Your instructions =>
Search each line below for the word "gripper" and list those that contain it.
*** Dataset extract ***
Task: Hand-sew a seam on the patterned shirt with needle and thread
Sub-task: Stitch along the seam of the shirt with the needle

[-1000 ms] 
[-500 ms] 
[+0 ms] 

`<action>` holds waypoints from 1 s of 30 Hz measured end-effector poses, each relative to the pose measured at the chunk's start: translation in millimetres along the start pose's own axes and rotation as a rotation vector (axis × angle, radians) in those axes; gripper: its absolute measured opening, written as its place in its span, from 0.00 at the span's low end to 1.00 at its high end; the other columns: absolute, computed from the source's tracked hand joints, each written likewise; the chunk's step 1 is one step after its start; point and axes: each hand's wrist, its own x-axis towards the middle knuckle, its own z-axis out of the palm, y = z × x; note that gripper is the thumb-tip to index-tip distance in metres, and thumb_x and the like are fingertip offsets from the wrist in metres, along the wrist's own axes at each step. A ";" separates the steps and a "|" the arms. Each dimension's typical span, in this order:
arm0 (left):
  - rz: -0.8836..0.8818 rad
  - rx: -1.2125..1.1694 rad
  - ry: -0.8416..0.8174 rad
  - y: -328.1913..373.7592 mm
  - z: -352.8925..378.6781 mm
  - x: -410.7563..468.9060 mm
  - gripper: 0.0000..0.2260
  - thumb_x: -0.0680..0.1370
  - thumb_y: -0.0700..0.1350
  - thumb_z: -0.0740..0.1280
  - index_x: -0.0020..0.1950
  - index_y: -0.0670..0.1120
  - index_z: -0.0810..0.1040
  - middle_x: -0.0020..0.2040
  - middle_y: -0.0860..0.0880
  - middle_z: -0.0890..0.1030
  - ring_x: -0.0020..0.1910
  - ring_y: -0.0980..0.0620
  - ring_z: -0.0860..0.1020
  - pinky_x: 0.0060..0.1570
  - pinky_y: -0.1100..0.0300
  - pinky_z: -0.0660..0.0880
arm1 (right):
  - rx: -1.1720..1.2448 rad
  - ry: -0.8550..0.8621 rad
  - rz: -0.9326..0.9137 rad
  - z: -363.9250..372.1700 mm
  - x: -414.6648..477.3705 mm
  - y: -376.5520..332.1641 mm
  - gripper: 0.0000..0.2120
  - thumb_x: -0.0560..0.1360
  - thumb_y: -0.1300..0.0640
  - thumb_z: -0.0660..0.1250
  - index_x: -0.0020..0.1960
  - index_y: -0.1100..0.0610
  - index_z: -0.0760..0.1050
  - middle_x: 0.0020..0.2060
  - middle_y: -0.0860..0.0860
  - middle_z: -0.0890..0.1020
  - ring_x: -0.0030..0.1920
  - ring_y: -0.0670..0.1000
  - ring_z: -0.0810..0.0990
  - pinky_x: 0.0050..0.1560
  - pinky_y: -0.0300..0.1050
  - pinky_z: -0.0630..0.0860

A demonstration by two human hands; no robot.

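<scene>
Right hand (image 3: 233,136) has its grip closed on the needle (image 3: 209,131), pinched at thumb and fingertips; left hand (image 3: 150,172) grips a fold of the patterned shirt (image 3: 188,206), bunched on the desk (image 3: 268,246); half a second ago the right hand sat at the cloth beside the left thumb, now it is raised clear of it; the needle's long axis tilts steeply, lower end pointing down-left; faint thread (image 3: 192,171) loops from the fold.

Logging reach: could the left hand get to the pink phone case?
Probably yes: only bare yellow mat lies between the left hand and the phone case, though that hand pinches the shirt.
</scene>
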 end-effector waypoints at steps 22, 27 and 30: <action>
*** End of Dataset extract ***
Response for this exercise =>
`<action>` holds waypoints from 1 s of 30 Hz measured end-effector poses, each relative to the pose measured at the chunk's start: translation in millimetres along the start pose's own axes and rotation as a rotation vector (axis × angle, radians) in those axes; gripper: its absolute measured opening, written as its place in its span, from 0.00 at the span's low end to 1.00 at its high end; the other columns: absolute, computed from the source's tracked hand joints, each written likewise; the chunk's step 1 is one step after its start; point and axes: each hand's wrist, its own x-axis towards the middle knuckle, its own z-axis out of the palm, y = z × x; note that gripper is the thumb-tip to index-tip distance in metres, and thumb_x and the like are fingertip offsets from the wrist in metres, along the wrist's own axes at each step. A ";" separates the steps and a "|" the arms. Each dimension's typical span, in this order:
  - gripper: 0.0000..0.2260
  - gripper: 0.0000..0.2120

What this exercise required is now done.